PCA-QS: PCA Guided Quantile Sampling

Updated 17 January 2026

The paper introduces PCA-QS, a method that combines PCA with quantile stratified sampling for efficient, structure-preserving data reduction.
It employs PCA projection to guide quantile binning and stratified subsampling, maintaining the original data distribution for improved modeling fidelity.
Empirical benchmarks demonstrate that PCA-QS achieves competitive regression and clustering performance with minimal accuracy loss against full dataset analysis.

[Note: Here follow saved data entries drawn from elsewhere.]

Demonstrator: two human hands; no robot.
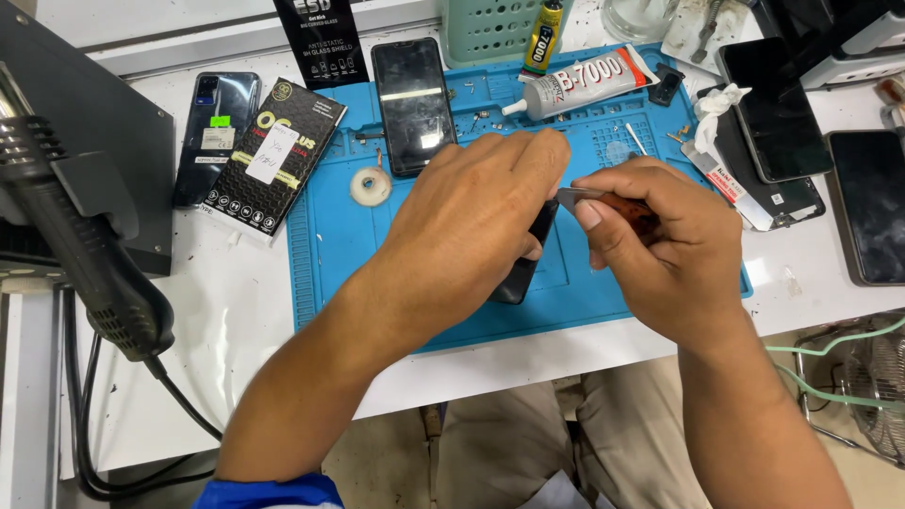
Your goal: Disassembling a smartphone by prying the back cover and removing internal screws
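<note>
Dark phone (521, 273): mostly hidden under left hand (471, 226); only lower end shows.
Thin tool (589, 198): handle buried in right hand (660, 245).
Green basket (485, 28): top cut off by frame edge.
Small parts on blue mat (339, 264): too small to identify.

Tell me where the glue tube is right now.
In the head view, the white glue tube lies at the far edge of the blue work mat, beyond both hands, between the dark phone and the crumpled tissue.
</note>
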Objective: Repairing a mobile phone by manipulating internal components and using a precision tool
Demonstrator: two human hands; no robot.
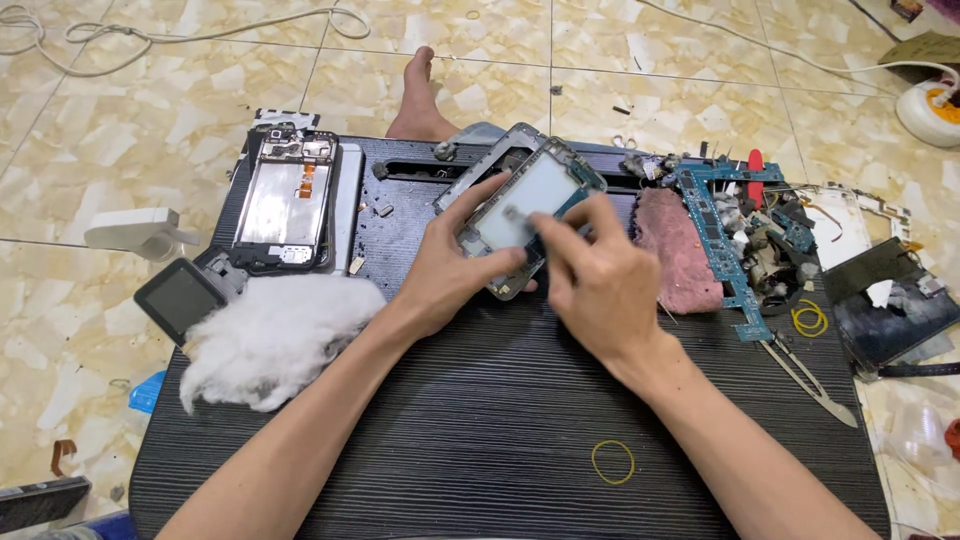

Principal Component Analysis guided Quantile Sampling (PCA-QS) is a family of data reduction algorithms designed to efficiently subsample large datasets while preserving their statistical and geometric structure. The method combines principal component analysis (PCA) with quantile-based stratified sampling, thus enabling both computational efficiency and high fidelity across a range of modeling tasks. Unlike traditional dimensionality reduction, PCA-QS leverages the principal components solely for guiding stratification, preserving the dataset in its original feature space. The approach has received detailed formalization and empirical validation in recent work (Hui-Mean et al., 10 Jan 2026, Hui-Mean et al., 23 Jun 2025).

1. Formal Problem Setup and Notation

Let $X \in \mathbb{R}^{n\times d}$ be a column-centered data matrix (optionally standardized), with $n$ observations and $d$ features. The goal is to produce a subsample of size $m \ll n$ (retention rate $\delta = m/n$ or $s$ ) such that the subsample both represents the full data distribution and is amenable to large-scale statistical modeling (e.g., regression, clustering).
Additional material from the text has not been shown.